Diese Zusammenhänge hat eine kanadische Studie zu Tage gefördert. Die Forscher hatten 2022 Kinder aus der kanadischen CHILD-Kohorte von der Geburt bis zum Alter von drei Jahren beobachtet und dabei mehrfach eine Reihe von Tests durchgeführt: Die Kinder wurden klinisch untersucht, es wurden Blutproben genommen und Prick-Tests gemacht. In Fragebögen wurde in halbjährlichen Abständen erfragt, wie häufig die Eltern welche Arten von Haushaltsreinigern verwenden, ob in der Wohnung geraucht wurde oder auch ob Tiere zum Haushalt gehörten.

Besonders häufig kam es zu Atemwegssymptomen, wenn im Haushalt Raumdüfte verwendet wurden, sei es in fester oder flüssiger Form, als Spray oder für die Steckdose. Duftstoffe sind nach Parks und Kollegen möglicherweise entscheidend für das Atemwegsrisiko.

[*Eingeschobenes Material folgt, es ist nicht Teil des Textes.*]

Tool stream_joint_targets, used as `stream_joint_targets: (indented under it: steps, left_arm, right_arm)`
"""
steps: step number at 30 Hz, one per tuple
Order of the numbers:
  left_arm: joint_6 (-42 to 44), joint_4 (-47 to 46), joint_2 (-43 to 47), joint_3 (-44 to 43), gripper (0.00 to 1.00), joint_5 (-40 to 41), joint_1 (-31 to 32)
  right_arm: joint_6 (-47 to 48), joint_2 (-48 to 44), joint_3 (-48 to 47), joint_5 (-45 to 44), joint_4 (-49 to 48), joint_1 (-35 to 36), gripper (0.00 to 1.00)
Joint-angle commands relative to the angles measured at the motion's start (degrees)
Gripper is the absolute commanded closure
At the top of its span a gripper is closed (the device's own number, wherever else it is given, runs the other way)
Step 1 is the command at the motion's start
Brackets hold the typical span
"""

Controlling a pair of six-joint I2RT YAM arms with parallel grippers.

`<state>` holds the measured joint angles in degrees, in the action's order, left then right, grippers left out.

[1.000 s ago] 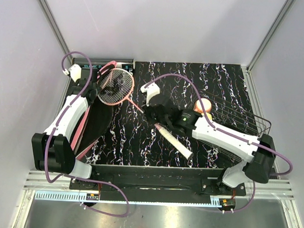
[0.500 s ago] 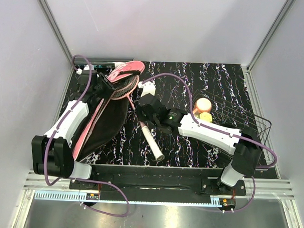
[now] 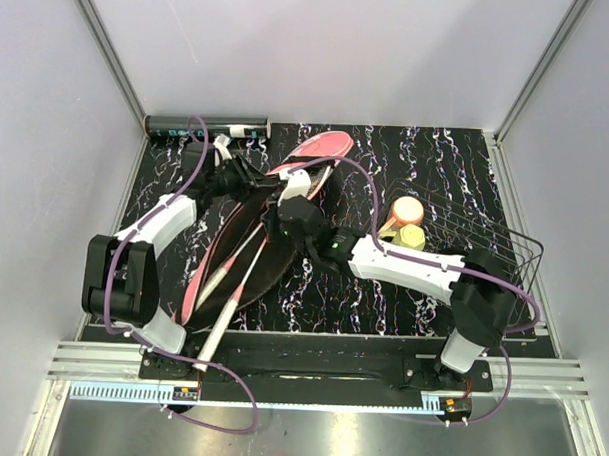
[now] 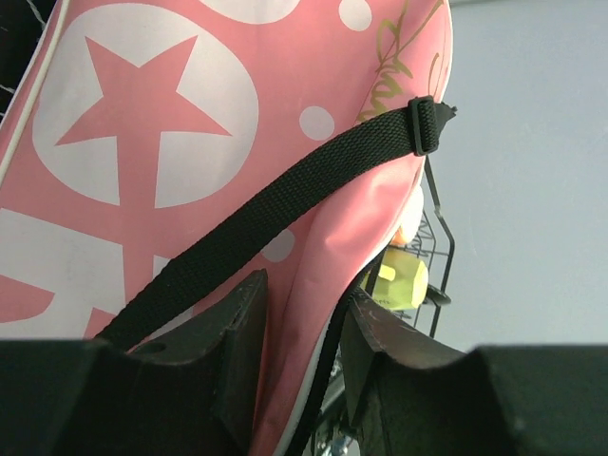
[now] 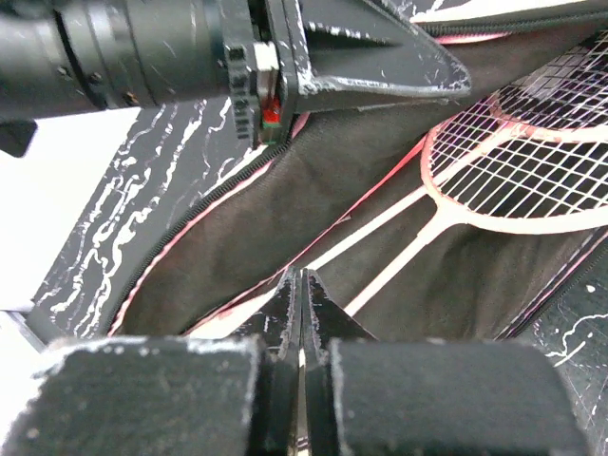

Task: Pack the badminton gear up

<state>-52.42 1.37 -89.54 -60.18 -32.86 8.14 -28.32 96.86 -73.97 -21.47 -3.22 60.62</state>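
Looking down, we see the two racquets [image 5: 518, 176] lying inside the open pink cover [image 3: 273, 262] on the left half of the tabletop [image 3: 437, 163]. Their white handles [image 3: 221, 320] poke out of its near end. The left pincer [image 4: 304, 304] grips the cover's edge beside the black strap [image 4: 285, 199]. The right pincer [image 5: 302, 294] is inside the cover with its fingers pressed tight together, and we cannot tell if a thin shaft is nipped between them. We think the cover is soft and floppy, so it will sag if let go. The edge by the zip [image 5: 180, 237] looks like the best place to hold. The racquets seem light and stiff, but their strings could snag. The long black tube [image 3: 203, 126] lies at the far edge. The tabletop is black with white streaks and may be slippery. Plain grey walls close it in. A wire basket [image 3: 494, 245] with a cup [image 3: 409, 214] fills the right side, so room is tight.
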Motion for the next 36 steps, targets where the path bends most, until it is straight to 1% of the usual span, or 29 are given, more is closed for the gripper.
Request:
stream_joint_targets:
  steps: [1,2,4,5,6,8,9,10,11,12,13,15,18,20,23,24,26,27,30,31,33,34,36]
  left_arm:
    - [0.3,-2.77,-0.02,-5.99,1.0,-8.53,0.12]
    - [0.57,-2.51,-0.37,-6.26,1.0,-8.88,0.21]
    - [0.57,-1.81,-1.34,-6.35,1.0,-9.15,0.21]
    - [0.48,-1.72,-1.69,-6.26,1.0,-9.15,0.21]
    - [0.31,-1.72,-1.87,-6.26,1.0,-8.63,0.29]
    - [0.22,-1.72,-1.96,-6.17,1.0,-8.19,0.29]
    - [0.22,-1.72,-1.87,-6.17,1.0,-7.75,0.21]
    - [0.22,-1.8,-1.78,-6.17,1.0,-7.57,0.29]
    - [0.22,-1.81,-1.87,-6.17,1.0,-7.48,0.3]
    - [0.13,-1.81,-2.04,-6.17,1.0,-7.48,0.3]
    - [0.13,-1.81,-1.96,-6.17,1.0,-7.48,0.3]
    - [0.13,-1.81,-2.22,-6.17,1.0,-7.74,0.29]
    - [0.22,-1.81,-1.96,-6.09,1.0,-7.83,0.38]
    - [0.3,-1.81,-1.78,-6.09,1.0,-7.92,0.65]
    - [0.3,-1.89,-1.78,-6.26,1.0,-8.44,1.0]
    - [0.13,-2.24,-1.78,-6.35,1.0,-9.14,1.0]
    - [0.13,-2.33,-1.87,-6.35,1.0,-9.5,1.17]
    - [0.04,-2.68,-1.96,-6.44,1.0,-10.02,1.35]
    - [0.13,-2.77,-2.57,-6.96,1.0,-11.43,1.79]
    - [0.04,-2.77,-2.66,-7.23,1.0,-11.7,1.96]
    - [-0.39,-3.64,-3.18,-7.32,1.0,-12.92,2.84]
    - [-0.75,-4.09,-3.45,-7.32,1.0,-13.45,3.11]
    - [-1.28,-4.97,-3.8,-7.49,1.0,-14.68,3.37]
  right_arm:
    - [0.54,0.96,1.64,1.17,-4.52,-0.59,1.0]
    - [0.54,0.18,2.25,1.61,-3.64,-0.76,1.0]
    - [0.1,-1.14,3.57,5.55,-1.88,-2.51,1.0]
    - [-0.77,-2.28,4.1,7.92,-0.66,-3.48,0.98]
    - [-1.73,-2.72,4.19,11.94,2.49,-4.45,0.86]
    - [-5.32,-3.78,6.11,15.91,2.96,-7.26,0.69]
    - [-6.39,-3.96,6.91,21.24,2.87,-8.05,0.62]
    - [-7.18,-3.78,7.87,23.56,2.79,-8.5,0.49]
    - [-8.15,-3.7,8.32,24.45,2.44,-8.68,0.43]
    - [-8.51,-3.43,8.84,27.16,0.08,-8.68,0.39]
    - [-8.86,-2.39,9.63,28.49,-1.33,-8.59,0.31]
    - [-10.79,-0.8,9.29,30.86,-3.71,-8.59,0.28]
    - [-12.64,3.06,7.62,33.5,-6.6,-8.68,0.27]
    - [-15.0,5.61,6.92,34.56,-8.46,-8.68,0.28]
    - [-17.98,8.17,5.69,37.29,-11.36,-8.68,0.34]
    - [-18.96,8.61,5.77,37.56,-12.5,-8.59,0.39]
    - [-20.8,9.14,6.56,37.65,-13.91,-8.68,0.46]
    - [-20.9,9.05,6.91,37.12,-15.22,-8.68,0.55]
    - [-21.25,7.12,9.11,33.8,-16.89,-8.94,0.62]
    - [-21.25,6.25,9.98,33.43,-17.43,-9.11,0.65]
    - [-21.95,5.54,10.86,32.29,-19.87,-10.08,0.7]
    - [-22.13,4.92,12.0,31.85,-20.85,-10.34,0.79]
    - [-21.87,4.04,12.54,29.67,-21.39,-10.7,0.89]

Zudem sei das übermäßige Putzen auch deswegen kontraproduktiv, weil es zahlreiche Mikroben am Wachstum hindert, die möglicherweise dazu dienen, das Immunsystem reifen zu lassen. In diesem Fall könnten Kinder später besser vor Allergien geschützt werden.

Die Ergebnisse der Studie seien zwar kein Beweis für einen ursächlichen Zusammenhang mit den Atemwegssymptomen der Kinder. Zumindest könne man aber feststellen, dass die häufige Exposition gegenüber Reinigungsmitteln im frühen Kindesalter die Entwicklung von Asthma in späteren Jahren begünstigen könne. Abschließend stellten die Forscher klar, dass ein gesundes Zuhause nicht nur durch Sauberkeit erreicht wird, sondern viel eher durch das sorgfältige Lesen von Produktinformationen.